Cybercriminals have found in the theft of credentials one of their most effective tactics. And, the number of attacked companies that had not activated multifactor authentication (MFA) shot 22% in 2022 to 63% in 2024. This increase is directly related to the fact that the compromised credentials were the main cause of attacks in 41% of cases per second consecutive year.
This is highlighted by the “Active Adversary Report 2025” report from Sofoswhere it is also revealed that in 71% of the incidents analyzed, the attackers accessed business networks through external remote services such as Firewalls and VPN, and in 79% of these cases they used credentials committed to achieve it.
In addition to the ease with which the attackers manage to infiltrate the networks, the speed with which they can advance within an organization. In cases of ransomware, exfiltration and data extortion, the average time between the initial intrusion and the filtration of information was only 72.98 hours (just over three days). Even more alarming is the fact that the average time from the exfiltration to the detection of the attack was just 2.7 hours, leaving companies with an extremely reduced reaction window.
John Shier, Field Ciso de Sophos, emphasizes the importance of active surveillance: «Passive security is no longer enough. Although prevention is essential, the quick response is fundamental. Companies must actively monitor the networks and act quickly to the observed telemetry. The coordinated attacks of motivated adversaries demand a coordinated defense. For many companies, this means combining the specific knowledge of the business with the detection and response directed by experts ».
Committed credentials were the main cause of attacks (in 41 % of cases) for the second consecutive year
Sophos Active Adversary Report 2025: theft of credentials
Other outstanding conclusions of the “Active Adversary Report 2025” include:
- Rapid system commitment: Cybercriminals can control a system in just 11 hours. This is the average time between the initial action of the attackers and their first (often successful) attempt to break the active directory (AD), one of the most important assets of any Windows network.
- Predominant ransomware: Akira was the most frequently found ransomware group in 2024, followed by Fog and Lockbit, the latter despite its dismantling by the government at the beginning of the year.
- Reduction of permanence time: The time of permanence, that is, the time that elapses from the beginning of an attack until it is detected, decreased from 4 days to only 2 in 2024. This reduction is greatly attributed to the incorporation of cases of MDR to the data set.

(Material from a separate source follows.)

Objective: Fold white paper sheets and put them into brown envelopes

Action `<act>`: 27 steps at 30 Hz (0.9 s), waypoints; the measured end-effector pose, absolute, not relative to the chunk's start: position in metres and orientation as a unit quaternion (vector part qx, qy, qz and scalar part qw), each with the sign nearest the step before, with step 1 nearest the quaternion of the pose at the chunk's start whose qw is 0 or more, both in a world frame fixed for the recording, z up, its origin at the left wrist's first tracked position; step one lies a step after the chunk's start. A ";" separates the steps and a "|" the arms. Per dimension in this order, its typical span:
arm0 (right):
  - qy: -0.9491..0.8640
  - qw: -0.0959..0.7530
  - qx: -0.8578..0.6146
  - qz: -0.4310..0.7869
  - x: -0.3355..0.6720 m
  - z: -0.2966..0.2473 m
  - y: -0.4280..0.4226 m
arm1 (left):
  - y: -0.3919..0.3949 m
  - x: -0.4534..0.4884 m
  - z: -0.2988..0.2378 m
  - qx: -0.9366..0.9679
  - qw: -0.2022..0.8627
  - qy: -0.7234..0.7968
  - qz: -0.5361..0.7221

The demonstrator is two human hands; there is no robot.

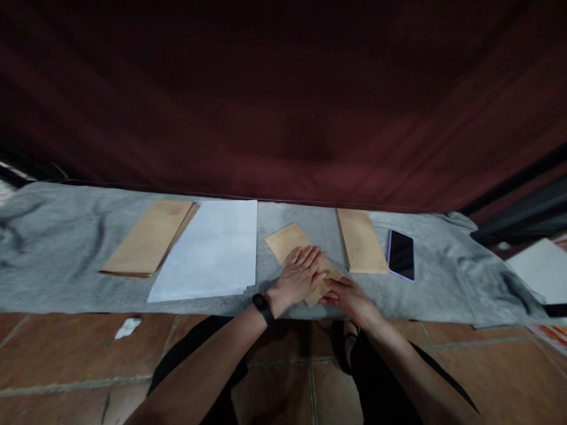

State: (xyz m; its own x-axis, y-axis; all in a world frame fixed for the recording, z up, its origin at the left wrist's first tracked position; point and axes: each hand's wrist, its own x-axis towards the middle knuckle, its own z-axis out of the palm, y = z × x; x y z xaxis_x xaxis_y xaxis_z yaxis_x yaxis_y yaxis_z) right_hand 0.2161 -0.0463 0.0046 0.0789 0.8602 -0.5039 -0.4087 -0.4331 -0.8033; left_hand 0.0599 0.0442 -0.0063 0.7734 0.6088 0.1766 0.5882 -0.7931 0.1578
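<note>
On the grey cloth-covered surface (66, 236), centre-right, lies a tan paper envelope (287, 239), set askew. The left hand (300, 273) presses flat and open upon it, apparently to pin it, while the right hand (348, 295) pinches its near corner. Flat, uncreased; a white paper stack (212, 248) lies just left.
</note>
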 end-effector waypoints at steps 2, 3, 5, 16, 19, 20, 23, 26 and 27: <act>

- Permanence time in cases of going: The permanence time remained stable in 4 days for ransomware attacks and in 11.5 days for cases where said cyber attack had not been detected.
- Permanence time in MDR cases: In MDR investigations, the time of permanence was only 3 days for ransomware and only 1 day cases for cases where there was no ransomware activity, suggesting that MDR teams are able to detect and respond more quickly to attacks.
- Attack schedules of ransomware groups: In 2024, 84% of Ransomware binary files launched out of local work hours, indicating a preference to attack during the night.
- Abuse of the remote desktop protocol (RDP): The RDP was involved in 84% of cases of detection and response managed services (MDR)/Incident response (IR), which makes it the Microsoft tool that is most abused.
The report also indicates a significant increase in the abuse of trust applications by the attackers. Compared to 2023, there was an increase of 51% in the use of binary “living off the land” (Lolbins). Since 2021, this increase has been 83%. Among the unique Lolbins of Microsoft detected in the first half of the year, the most abused application was the remote desktop protocol (RDP). Of the almost 200 cases of going analyzed, the attackers abused RDP in 89% of them.
These findings highlight the critical need for organizations to implement proactive and robust security measures, such as multifactor authentication and the continuous supervision of the network, to quickly detect and respond to emerging threats.